Menurut Imam Ibnu Katsir seseorang yang mengaku cinta tetapi tidak mengikuti apa yang telah di perintahkan oleh yang dicintainya maka cintanya itu adalah dusta. Sebaliknya jika seseorang mencintai sesuatu yang ia cintai maka semua apa yang diperintahkan dan dilarangnya akan ia patuhi. Karena, jika ia tidak mematuhinya maka sesuatu yang ia sukai akan menjauh. Akan tetapi hal seperti itu tidak hanya di ucapkan di bibir saja, ia membutuhkan implementasi pengorbanan, dan pengorbanan orang yang mencintai Allah nilainya tidak dapat disamakan dengan pengorbanan yang dilakukan seorang manusia kepada kekasihnya. Seperti dalam firman Allah dalam surat Al-Baqarah ayat 165, yangmana Orang yang beriman lebih mencintai Allah dari pada apapun.
Dalam hal mencinta, sebagian ulama mengatakan bahwa mahabbah kepada Allah terdiri atas sepuluh makna dari sisi hamba.
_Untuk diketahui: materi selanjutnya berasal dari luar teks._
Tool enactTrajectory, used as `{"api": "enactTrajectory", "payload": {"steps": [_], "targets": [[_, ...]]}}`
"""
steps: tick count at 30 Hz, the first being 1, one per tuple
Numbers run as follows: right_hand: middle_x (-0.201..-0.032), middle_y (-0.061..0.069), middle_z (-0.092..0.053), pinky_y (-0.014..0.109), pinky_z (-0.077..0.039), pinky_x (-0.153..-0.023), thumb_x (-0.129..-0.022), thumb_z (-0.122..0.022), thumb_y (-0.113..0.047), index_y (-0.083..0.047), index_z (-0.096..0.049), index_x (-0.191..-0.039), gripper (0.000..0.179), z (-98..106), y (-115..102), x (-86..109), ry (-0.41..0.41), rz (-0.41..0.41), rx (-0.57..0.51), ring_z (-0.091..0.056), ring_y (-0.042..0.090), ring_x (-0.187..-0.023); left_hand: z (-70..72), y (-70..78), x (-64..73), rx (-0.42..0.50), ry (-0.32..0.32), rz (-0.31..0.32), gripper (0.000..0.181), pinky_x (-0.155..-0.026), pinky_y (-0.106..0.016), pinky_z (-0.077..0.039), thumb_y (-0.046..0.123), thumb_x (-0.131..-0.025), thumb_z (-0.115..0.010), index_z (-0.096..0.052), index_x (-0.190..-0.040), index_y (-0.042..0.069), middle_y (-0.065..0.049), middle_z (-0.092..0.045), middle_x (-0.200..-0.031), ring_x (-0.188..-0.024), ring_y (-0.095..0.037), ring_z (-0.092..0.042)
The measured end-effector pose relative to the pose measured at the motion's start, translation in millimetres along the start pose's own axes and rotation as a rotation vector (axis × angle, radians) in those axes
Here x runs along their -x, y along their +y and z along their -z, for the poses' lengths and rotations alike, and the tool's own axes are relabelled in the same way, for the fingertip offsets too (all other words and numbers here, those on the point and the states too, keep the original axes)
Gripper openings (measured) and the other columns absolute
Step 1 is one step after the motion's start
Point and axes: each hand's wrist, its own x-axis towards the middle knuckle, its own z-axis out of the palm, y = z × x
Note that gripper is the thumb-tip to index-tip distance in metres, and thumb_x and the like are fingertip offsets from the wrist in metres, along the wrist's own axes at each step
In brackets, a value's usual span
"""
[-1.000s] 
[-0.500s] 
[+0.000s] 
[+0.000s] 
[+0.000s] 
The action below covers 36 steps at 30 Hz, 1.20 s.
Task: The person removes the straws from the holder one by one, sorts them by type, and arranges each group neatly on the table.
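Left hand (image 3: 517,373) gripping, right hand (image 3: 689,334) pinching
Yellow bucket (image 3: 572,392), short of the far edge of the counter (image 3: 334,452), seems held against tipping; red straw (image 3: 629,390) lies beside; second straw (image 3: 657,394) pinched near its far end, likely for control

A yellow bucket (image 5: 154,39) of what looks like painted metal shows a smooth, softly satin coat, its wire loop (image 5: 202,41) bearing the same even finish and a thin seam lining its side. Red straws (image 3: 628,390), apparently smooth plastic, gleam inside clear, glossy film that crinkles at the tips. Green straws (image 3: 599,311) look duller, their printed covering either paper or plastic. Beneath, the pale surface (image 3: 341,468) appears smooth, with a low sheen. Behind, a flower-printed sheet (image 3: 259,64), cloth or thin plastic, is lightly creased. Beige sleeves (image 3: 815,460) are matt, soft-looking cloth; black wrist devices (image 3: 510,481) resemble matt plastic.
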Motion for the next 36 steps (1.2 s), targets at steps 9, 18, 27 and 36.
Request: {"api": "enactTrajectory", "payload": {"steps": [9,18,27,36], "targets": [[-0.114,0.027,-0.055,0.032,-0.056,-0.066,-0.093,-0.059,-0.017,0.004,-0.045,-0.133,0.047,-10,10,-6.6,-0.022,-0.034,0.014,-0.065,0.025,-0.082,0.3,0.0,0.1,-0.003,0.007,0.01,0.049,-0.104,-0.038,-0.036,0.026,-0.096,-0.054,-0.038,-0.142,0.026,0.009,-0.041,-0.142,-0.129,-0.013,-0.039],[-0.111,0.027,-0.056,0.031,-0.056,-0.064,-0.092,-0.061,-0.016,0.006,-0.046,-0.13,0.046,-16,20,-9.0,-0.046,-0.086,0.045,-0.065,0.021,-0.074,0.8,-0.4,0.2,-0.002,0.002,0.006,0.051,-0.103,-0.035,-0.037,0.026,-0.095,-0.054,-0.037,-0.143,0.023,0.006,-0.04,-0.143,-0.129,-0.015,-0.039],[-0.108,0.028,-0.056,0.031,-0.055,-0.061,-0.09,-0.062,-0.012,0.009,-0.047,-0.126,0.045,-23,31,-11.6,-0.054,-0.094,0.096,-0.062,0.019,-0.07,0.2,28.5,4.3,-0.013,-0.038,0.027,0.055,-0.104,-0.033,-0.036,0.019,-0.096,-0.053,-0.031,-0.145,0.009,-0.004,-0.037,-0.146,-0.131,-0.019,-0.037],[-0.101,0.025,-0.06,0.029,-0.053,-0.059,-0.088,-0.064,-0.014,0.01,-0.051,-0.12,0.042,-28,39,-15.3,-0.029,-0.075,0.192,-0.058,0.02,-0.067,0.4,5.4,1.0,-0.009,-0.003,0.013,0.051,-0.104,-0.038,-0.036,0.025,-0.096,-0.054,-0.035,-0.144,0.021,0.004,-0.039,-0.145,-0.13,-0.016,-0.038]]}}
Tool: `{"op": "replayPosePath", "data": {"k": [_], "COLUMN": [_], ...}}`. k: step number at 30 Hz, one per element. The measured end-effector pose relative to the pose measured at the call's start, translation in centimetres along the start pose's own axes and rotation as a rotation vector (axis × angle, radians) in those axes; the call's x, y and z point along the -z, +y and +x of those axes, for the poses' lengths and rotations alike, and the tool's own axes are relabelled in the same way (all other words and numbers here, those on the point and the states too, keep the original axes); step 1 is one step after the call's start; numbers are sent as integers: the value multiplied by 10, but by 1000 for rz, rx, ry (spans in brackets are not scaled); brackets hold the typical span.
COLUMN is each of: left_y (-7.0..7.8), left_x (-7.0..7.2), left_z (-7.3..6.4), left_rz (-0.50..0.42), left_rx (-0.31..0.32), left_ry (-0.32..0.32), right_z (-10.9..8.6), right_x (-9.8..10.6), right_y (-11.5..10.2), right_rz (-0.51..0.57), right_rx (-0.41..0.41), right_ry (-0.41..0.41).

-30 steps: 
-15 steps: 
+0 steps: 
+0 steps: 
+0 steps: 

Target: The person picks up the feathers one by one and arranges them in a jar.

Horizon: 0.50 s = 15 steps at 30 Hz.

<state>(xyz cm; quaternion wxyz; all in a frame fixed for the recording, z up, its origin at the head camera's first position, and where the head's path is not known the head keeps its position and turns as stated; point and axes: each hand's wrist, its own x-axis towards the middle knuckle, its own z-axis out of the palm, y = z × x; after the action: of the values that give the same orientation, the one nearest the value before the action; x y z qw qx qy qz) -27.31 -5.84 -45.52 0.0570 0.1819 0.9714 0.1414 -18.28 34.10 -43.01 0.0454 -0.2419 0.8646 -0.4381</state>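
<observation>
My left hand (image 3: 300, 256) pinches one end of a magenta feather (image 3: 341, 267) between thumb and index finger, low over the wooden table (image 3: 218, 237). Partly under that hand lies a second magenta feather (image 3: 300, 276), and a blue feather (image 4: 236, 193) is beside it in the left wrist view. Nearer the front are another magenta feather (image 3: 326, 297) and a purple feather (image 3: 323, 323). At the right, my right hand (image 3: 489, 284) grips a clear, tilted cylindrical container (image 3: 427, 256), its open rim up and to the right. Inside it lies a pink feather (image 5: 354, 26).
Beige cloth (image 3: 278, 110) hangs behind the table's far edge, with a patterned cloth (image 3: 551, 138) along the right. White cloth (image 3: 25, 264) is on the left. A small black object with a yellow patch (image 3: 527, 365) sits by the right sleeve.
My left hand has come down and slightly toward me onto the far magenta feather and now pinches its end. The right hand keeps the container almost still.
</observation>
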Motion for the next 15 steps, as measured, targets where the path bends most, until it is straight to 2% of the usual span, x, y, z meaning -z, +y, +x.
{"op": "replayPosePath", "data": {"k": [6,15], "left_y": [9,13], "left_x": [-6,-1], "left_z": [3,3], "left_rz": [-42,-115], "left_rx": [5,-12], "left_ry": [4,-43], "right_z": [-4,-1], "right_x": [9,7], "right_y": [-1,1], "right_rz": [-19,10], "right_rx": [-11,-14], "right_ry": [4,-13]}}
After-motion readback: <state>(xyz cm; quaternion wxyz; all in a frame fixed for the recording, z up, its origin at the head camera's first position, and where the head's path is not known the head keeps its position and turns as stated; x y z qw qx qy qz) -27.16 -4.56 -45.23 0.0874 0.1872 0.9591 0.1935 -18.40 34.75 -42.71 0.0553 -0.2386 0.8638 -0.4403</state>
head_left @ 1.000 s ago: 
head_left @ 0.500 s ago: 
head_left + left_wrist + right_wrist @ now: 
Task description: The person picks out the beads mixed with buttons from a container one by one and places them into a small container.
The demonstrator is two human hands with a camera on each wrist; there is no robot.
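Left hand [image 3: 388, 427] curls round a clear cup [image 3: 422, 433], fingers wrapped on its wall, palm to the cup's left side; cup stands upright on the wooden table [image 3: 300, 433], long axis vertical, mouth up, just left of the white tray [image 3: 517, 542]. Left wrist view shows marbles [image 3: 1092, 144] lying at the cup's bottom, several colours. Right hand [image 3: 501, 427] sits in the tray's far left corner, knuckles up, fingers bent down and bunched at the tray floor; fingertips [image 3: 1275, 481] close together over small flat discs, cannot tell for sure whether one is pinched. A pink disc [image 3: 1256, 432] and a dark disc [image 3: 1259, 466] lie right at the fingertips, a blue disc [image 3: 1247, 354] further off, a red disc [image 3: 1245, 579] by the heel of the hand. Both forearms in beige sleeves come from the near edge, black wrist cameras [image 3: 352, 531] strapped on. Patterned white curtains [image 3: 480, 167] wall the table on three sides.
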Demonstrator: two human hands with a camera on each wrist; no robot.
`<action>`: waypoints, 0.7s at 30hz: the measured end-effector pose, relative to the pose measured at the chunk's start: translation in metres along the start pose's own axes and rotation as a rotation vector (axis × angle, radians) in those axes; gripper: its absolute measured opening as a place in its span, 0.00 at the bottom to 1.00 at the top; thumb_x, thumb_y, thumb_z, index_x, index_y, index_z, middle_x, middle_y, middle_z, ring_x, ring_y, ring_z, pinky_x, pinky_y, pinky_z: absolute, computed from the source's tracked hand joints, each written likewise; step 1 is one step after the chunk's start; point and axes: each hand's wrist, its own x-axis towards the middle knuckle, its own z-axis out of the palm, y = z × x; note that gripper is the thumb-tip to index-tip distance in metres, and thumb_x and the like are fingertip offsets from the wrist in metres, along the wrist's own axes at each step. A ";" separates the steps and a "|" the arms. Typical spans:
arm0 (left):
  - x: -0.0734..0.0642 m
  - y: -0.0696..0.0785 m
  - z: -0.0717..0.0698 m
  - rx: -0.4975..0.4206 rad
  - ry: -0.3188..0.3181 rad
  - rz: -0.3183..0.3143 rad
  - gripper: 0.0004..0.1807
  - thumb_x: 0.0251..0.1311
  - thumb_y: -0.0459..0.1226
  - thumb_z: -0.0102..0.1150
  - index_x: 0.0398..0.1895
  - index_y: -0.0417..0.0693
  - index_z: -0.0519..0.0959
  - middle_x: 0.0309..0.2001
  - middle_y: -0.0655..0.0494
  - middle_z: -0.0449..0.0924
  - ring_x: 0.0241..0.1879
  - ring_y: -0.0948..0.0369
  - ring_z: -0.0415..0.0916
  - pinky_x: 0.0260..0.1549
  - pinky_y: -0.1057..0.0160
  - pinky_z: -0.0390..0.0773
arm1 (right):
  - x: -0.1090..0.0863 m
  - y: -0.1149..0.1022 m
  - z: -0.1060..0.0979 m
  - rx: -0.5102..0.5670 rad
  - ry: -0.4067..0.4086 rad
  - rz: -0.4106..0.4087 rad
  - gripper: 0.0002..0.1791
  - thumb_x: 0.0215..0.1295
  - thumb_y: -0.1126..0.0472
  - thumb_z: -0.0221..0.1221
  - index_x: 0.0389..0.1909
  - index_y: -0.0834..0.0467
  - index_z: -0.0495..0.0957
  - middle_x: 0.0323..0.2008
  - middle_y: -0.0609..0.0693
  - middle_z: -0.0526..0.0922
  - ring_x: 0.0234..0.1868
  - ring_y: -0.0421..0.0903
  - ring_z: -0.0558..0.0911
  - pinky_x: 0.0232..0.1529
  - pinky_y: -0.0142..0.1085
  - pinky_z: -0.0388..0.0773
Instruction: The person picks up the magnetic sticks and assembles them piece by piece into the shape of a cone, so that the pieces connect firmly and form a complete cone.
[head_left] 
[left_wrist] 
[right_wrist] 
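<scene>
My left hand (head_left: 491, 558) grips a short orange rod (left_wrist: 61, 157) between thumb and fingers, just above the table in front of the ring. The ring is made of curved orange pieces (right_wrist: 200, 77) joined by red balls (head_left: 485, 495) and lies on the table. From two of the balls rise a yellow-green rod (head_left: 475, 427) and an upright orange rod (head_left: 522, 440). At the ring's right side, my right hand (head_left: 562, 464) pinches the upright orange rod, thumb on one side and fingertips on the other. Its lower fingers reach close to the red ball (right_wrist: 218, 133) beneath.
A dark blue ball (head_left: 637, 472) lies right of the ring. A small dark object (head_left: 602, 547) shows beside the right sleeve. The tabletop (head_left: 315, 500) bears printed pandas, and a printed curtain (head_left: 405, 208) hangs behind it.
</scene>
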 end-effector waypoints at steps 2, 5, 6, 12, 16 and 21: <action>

Diantara sepuluh makna tersebut yaitu; pertama, yakin dengan sifat Allah yang terpuji dari segala sisi. Kedua, yakin dengan Allah memberikan kebaikan-Nya, nikmat serta kemurahan hati-Nya. Ketiga, yakin dengan kebaikan Allah terhadap hamba-Nya lebih besar dapipada perbuatan hamba-Nya baik yang berbentuk ucapan maupun tidakan. Keempat, yakin dengan Allah bahwa Ia memiliki sedikit tuntutan serta beban untuk hamba-Nya. Kelima, harus memiliki rasa takut serta khawatir dengan berpalingnya Allah darinya, hilangnya makrifatm tauhid dan apa yang dianugerahkan Allah kepadanya. Keenam, memandang bahwa seluruh hajat dan cita-citanya tidak bisa terlepas dari Allah. Ketujuh, menjaga zikirnya atas Allah. Kedelapan, senantiasa menjaga iadah wajibnya dan berusaha mendekatkan diri dengan menjalankan sunnah. Kesembilan, senantiasa bahagia melihat, mendengar orang lain memuji Allah, berjihad dijalan Allah, dll. Dan yang kesepuluh yaitu ketika mendengar orang lain berdzikir , orang yang mencintai Allah akan membantunya.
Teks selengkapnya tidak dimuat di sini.